BACKGROUND, REQUIREMENTS & ASSUMPTIONS

When I began the process of collecting, organizing, digitizing, and editing the various types of materials that make up this family history, I made a list of all the requirements that this project should meet in order to be of practical use to oral historians, professional family historians, scholars and researchers of all interests, and, perhaps most importantly, to the large number of concerned family members who are custodians of their family's historical materials and are wondering what they are ever going to do with all those papers, letters, documents, clippings, postcards, birth announcements, photographs, genealogical charts, locks of hair, menus, tapes, transcripts, and home movies.

Although it is probably impossible at present to preserve in digital form all of a person's or family's historical materials due to technical, economic, and time limitations, this CD illustrates that a considerable selection of that historical record can be collected and "archived" on one small digital disk. But why do it? The answer is simple: a) reproducing digital data is inexpensive; b) digital data does not degrade with time nor with repeated reproduction; c) it packs an enormous amount of different kinds of information into a very small disk; and, d) digital data is rapidly searchable. What, then, are the basic requirements to do all this?

 

REQUIREMENTS

The technology used should be commercially available; in other words, "off the shelf" hardware and software.
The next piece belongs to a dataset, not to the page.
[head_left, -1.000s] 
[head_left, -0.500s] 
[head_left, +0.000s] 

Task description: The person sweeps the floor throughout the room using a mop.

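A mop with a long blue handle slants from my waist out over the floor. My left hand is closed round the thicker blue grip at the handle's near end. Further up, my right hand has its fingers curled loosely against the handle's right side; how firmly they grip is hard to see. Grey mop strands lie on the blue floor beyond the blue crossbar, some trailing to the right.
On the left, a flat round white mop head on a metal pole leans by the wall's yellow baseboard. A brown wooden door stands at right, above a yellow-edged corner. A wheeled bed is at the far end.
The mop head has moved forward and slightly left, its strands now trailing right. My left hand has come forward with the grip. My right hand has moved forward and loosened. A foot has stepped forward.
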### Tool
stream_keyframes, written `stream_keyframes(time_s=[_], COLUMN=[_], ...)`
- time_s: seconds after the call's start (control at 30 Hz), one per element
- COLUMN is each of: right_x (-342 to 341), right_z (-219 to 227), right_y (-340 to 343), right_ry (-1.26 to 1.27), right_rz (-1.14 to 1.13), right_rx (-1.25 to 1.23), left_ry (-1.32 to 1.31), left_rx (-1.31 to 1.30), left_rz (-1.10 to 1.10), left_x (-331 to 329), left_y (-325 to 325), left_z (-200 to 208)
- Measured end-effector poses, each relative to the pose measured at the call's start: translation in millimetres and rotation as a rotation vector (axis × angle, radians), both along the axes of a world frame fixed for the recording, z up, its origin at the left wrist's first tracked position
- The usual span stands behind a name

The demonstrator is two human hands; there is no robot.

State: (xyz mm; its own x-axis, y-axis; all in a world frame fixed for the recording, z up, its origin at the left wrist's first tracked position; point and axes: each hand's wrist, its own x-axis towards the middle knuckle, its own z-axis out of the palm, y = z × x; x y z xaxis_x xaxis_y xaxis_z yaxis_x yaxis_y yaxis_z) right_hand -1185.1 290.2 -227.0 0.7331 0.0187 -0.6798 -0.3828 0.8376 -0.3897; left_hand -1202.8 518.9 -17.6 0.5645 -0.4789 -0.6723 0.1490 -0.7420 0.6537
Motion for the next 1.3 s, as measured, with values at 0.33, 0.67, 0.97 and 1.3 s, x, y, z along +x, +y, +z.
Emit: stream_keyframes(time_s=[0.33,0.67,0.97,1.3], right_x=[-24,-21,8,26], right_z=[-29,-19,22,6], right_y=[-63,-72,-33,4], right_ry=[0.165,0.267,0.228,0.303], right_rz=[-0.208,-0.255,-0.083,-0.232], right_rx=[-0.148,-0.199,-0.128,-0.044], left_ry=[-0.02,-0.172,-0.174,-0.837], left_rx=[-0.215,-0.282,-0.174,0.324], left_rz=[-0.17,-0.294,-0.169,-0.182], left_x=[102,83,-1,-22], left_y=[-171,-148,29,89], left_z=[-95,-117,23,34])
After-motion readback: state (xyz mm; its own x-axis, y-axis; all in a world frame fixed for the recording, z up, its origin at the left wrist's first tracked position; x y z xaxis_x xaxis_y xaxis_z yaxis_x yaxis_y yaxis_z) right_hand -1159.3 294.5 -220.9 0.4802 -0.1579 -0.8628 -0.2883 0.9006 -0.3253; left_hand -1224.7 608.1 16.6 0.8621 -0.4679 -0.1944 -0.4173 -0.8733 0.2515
The technology should be economically feasible; the cost of setup and operation should be within the budget constraints of a small academic department, home or professional office.
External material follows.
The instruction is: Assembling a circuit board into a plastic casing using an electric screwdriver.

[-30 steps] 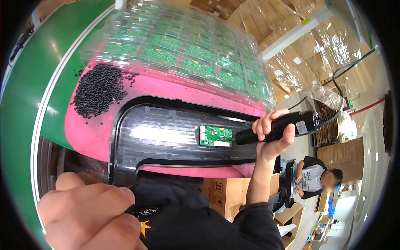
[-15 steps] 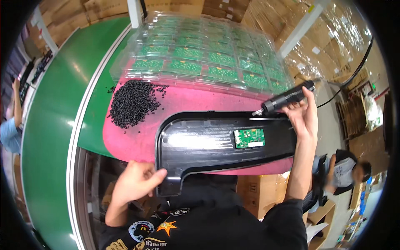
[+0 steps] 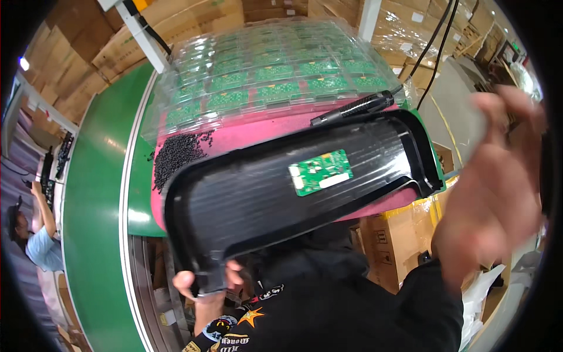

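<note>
A long, shallow black plastic housing (image 3: 234,205) with raised walls lies tilted across the work surface, its lower-left leg reaching toward me. My left hand (image 3: 185,283) is closed around that leg, thumb on one side and fingers on the other. Inside the housing sits a green circuit board (image 3: 321,172) with a white connector at its left end. Raised at the right, off the housing, is my right hand (image 3: 489,199), blurred, with fingers apart and nothing visible in it. Behind the housing's far wall a black electric screwdriver (image 3: 355,110) lies with its cable running off right.
A heap of small black screw-like pieces (image 3: 179,154) lies on the pink mat (image 3: 246,134). Stacked clear plastic trays (image 3: 272,91) of green boards stand at the back. A green conveyor belt (image 3: 97,193) runs along the left, where another person (image 3: 42,243) works. Cardboard boxes (image 3: 399,240) stand at right.
My right hand has let go of the screwdriver, now lying behind the housing, and moved right toward me. The housing has turned and shifted, and my left hand now grips its leg. The view has swung.
</note>
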The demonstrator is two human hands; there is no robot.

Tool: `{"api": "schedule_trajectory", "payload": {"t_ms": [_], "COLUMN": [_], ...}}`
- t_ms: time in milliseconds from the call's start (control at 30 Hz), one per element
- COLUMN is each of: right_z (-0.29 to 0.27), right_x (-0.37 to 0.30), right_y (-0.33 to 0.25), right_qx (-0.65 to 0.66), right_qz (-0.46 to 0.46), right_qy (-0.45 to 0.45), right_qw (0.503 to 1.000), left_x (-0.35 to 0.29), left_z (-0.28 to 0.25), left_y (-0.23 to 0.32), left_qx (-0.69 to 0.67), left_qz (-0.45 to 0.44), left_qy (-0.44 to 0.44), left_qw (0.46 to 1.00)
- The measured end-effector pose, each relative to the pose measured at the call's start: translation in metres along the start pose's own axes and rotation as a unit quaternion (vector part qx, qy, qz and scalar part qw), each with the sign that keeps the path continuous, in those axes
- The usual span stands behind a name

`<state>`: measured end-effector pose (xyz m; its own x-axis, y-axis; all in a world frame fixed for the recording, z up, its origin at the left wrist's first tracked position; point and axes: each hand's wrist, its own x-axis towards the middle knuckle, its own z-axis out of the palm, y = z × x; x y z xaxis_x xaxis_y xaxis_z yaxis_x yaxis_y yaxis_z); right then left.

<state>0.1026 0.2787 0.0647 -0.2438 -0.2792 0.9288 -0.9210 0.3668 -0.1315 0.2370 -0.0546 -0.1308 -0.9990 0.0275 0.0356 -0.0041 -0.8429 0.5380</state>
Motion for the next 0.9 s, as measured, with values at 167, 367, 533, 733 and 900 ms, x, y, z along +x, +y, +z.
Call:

Anyone with good computer skills, or is willing to put in the effort to learn, should be able to produce an oral history or family history on CD. Professional level skills and computer programming should not be required.
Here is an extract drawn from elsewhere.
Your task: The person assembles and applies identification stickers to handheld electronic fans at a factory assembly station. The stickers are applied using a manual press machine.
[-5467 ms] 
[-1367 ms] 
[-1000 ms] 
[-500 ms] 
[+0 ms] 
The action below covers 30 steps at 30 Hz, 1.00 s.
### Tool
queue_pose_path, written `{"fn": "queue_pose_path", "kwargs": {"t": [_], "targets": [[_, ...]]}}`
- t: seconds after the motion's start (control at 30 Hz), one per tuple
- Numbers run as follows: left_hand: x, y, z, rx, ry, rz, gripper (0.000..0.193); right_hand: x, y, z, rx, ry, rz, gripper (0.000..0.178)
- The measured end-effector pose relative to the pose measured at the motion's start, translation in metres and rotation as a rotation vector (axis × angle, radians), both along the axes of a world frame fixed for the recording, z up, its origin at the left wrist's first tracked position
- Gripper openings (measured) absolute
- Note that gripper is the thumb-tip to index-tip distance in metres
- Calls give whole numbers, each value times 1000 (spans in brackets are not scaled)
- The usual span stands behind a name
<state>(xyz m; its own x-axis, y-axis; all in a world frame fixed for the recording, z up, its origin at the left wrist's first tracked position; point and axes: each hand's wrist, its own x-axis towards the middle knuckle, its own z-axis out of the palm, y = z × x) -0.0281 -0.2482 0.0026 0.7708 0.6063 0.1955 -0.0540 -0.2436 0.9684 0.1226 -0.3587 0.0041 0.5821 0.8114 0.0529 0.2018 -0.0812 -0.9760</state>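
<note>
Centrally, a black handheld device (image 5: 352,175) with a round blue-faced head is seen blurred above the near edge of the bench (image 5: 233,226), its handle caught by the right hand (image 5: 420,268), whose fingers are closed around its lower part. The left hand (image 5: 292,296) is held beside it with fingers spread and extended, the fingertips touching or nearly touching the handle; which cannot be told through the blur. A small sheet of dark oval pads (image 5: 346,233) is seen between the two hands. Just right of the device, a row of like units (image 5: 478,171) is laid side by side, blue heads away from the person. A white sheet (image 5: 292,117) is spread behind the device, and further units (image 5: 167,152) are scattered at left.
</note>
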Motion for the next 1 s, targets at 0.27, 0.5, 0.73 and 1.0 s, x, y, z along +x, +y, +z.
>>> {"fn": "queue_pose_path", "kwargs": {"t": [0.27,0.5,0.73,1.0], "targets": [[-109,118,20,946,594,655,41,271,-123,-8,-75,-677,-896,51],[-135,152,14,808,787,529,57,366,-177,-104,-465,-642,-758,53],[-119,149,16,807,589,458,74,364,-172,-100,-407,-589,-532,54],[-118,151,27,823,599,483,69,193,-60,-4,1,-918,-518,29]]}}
The following media must be accommodated: Text in a wide variety of formats; text with graphics; a broad range of graphic types; good quality audio; and some minimal video.

The CD should be cross platform (Mac, Windows, & UNIX), as should be most of the file formats.

Standard formats should be used, considering ease of use, cross platform compatibility, quality of data storage, and longevity.

The need to license proprietary software must be avoided.

The CD must be useful, serve real needs, solve real problems, and be relatively easy to use.

The data should be searchable, both quickly and meaningfully.

If possible, files and data within files should be able to be linked.

 

The MBF Family History CD meets these requirements. However, I add these caveats and assumptions:

ASSUMPTIONS

Change is rapid in the world of computers, and even though CDs are being guaranteed for a shelf life of a hundred years or more, eventually (10 ­ 50 years ?) the data will have to be transferred to new media and be translated into new formats. By using the recommended formats and procedures on the pages that follow, keeping different kinds of data in separate standardized formats, the future transfer to new higher capacity and more rapidly accessed media and/or the translation of files to better and more current formats should pose few problems.

Most of the time and effort in creating a permanent digital record is in the initial design and digitization process. Once data is in digital form it can be moved around and manipulated rapidly, accurately, and very cheaply.

Memory storage, speed of processing, and capability increase; the costs decrease.

As storage, speed, and capability increase, so too will complexity and the learning curve.

It will always take at least twice as long as you plan, even if you factor in taking twice as long; and it will usually cost more.

The most difficult problem with graphics isn't getting Photoshop to do something you've never tried before (you can always read the manual), it's deciding how much image quality to give up for smaller file size.